» Exercise details: Write out, word for word and with no pictures, each line below from the one containing "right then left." through the one containing "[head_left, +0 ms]", both included, and no other line.

» Exercise data:

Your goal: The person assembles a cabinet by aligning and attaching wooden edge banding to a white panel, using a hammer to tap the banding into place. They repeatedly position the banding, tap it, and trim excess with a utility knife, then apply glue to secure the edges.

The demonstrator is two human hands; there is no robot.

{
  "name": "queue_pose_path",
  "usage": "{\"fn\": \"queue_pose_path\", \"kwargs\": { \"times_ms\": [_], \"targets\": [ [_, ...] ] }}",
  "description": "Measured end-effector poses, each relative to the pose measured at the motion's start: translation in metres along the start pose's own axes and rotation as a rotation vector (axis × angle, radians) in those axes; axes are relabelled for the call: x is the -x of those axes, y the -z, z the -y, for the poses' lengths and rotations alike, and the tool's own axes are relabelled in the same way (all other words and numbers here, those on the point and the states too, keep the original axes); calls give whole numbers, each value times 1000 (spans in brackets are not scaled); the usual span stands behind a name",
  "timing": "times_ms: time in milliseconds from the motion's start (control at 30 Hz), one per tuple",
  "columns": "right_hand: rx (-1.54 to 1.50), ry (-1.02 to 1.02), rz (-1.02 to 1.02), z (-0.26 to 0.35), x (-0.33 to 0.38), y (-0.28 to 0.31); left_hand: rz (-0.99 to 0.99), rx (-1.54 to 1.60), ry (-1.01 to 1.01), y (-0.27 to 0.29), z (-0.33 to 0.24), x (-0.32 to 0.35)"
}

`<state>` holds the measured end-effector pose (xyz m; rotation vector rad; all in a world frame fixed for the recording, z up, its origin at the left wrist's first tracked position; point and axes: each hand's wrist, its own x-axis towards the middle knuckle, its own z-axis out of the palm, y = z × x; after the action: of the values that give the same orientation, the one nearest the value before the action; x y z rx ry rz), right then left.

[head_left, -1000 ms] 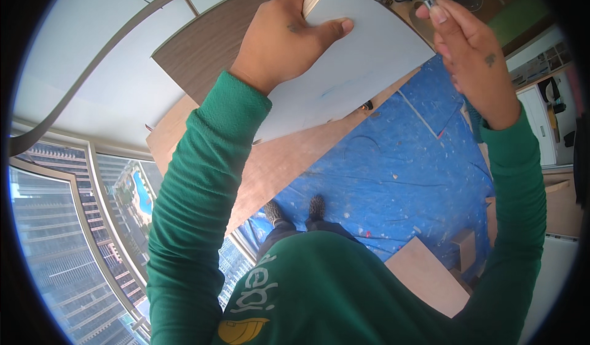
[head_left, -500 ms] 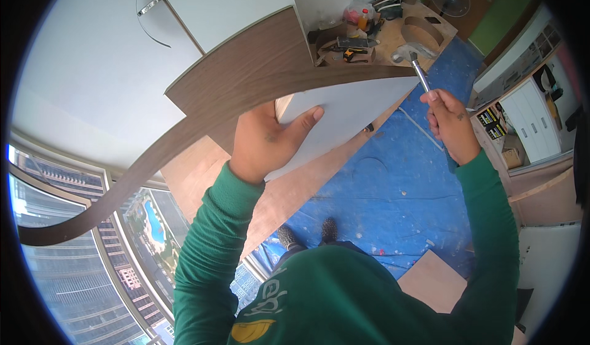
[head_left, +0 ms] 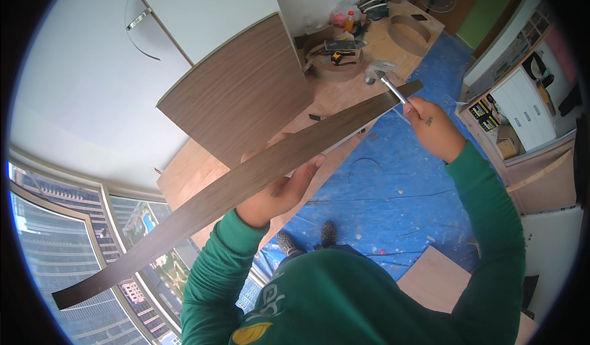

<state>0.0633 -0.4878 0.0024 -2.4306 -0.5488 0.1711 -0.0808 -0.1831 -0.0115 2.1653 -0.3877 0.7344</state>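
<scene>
Veneer strip (head_left: 246,182), long, thin and wood-grained in dark brown, runs slantwise across the view, its low end out over the window glass and its high end up by the hammer (head_left: 380,74). The left hand (head_left: 276,188) clasps the strip near its middle from below, fingers curled over the upper edge. The right hand (head_left: 430,126) is clenched around the hammer's handle just beside the strip's upper end; the steel head points away from the strip, toward the desk (head_left: 375,43).

By its look the strip is light and somewhat springy: it seems to bow along its length, though the lens bends edges too. It is likely brittle across the grain, so it would crack if folded sharply. A hold near the middle, as now, balances it; a second hold toward one end would stop it whipping. The face looks smooth and matt, not slippery.

Behind the strip stands a cabinet panel (head_left: 239,96) in the same brown grain, curved at its top edge, with a white panel (head_left: 209,7) above it. Beyond the strip's upper end the plywood desk carries loose tools and bottles. Below the strip a blue floor sheet (head_left: 399,203), speckled with debris, covers the floor.
</scene>
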Motion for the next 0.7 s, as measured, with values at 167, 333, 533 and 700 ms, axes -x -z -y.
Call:
{"fn": "queue_pose_path", "kwargs": {
  "times_ms": [167, 333, 533, 700],
  "targets": [
    [-9, 268, 12, 76, 48, -12, -3, 52, 18, -3, -8, 4],
    [19, 359, 42, 90, 65, -18, -32, 27, -14, -1, -11, 13],
    [137, 98, 46, 84, 32, -12, -90, 44, 41, 8, -5, 21],
    [75, 316, 163, 135, 67, -22, 24, 12, 40, 12, -3, 24]
  ]
}}
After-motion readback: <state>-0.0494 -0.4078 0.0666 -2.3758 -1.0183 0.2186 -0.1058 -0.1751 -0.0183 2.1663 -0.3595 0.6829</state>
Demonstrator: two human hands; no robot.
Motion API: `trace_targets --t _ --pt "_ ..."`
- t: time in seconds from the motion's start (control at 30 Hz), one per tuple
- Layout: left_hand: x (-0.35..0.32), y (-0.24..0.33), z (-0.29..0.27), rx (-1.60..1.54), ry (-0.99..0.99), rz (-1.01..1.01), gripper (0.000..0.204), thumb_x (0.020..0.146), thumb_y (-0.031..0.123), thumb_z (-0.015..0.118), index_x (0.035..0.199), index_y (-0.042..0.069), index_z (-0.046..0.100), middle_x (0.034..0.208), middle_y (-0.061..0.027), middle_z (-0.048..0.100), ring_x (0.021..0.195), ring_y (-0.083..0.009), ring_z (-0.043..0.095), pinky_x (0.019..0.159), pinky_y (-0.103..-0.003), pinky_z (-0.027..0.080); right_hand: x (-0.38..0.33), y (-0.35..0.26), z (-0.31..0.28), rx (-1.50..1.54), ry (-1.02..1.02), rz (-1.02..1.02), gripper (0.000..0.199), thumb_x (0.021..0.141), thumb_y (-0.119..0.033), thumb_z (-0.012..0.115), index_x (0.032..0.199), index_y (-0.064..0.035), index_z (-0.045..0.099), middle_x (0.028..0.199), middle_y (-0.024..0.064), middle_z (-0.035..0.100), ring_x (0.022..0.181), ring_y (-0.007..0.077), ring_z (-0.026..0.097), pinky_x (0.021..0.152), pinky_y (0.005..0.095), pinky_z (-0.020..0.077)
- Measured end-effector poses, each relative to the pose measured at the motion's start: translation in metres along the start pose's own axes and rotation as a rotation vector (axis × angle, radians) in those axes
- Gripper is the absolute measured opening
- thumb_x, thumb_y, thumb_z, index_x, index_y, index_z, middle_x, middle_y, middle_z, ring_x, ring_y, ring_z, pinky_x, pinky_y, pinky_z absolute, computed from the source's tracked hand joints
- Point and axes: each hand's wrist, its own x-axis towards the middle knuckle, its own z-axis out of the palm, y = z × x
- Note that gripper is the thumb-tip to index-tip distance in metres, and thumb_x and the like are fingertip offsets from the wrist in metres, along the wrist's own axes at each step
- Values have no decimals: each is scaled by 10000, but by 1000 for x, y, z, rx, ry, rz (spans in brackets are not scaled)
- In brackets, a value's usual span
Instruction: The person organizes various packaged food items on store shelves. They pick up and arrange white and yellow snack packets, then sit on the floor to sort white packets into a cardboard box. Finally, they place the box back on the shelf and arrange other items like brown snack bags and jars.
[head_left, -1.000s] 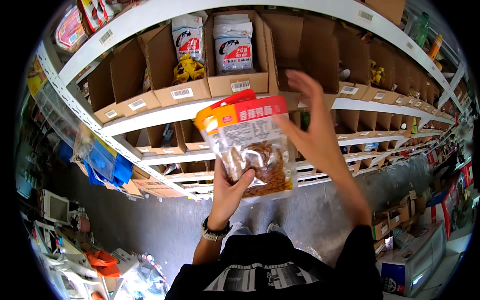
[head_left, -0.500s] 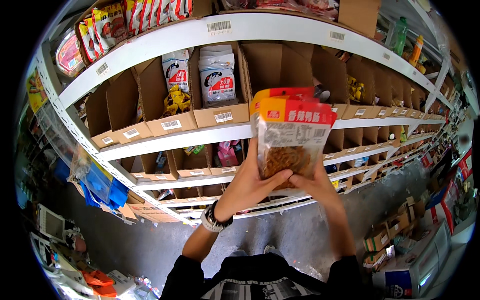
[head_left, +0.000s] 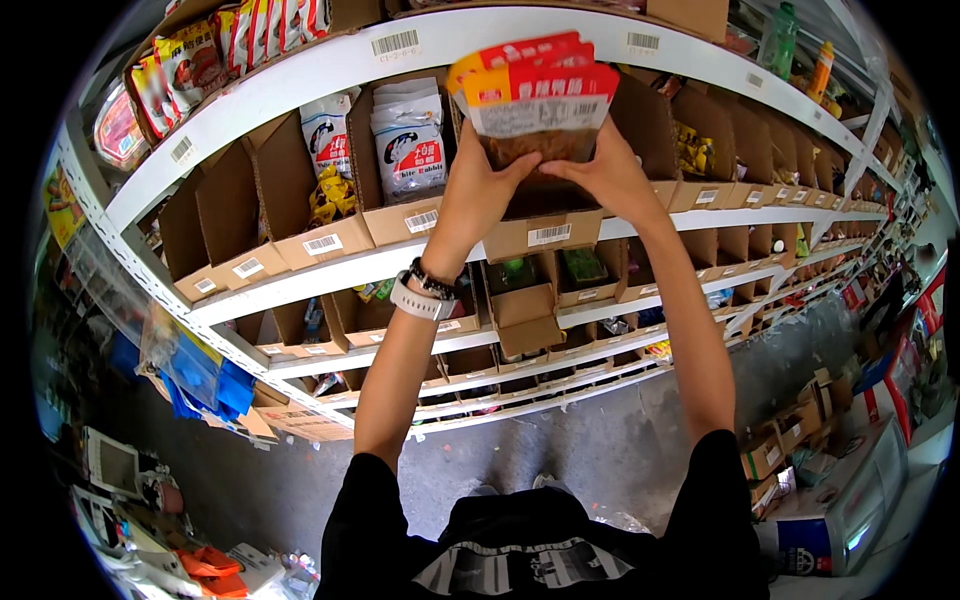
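Several red-and-yellow-topped snack packets [head_left: 540, 112], with clear lower parts showing brown food, are held upright as one stack between my two hands. My left hand [head_left: 484, 180] grips the stack's left side, its thumb across the lower front. On the right side my right hand [head_left: 605, 172] closes round it, and the two thumbs nearly meet. The stack is raised over a wide cardboard bin [head_left: 545, 232] on the upper white shelf. How much of the stack lies inside the bin I cannot tell, as my hands cover it.
Left of that bin stand bins with white candy bags [head_left: 410, 150] and yellow wrapped sweets [head_left: 332, 195]. Yellow packets [head_left: 693, 150] fill a bin to the right. Lower white shelf edges [head_left: 600, 315] hold more bins. Cardboard boxes [head_left: 775, 455] lie on the floor at right.
Both hands have carried the packets up and forward, slightly left, from in front of the shelf to above the wide bin. My arms are now stretched further out. The view has shifted a little.
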Motion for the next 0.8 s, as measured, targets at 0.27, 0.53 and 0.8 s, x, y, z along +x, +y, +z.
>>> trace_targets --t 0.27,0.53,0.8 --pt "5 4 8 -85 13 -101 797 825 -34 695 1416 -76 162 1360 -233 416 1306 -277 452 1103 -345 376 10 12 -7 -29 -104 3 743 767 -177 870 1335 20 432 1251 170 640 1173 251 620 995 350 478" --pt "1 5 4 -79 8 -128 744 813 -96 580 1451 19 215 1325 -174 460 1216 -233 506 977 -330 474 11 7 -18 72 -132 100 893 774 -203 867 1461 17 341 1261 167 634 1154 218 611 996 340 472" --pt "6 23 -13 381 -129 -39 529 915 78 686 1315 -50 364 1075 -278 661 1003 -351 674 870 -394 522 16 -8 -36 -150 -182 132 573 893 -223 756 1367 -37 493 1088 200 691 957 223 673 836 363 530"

» Reply to the exercise:
`<state>` holds the measured end-effector pose (xyz m; rotation vector rad; all in a world frame fixed for the recording, z up, its origin at the left wrist's first tracked position; point and axes: each hand's wrist, its own x-axis towards the middle knuckle, its own z-axis out of the palm, y = z × x; after the action: of the values that give the same orientation, the one nearest the value before the action; x y z rx ry rz), right then left.

[head_left, -1000 ms] 
[head_left, -500 ms] 
[head_left, +0 ms] 

The full output has already been given.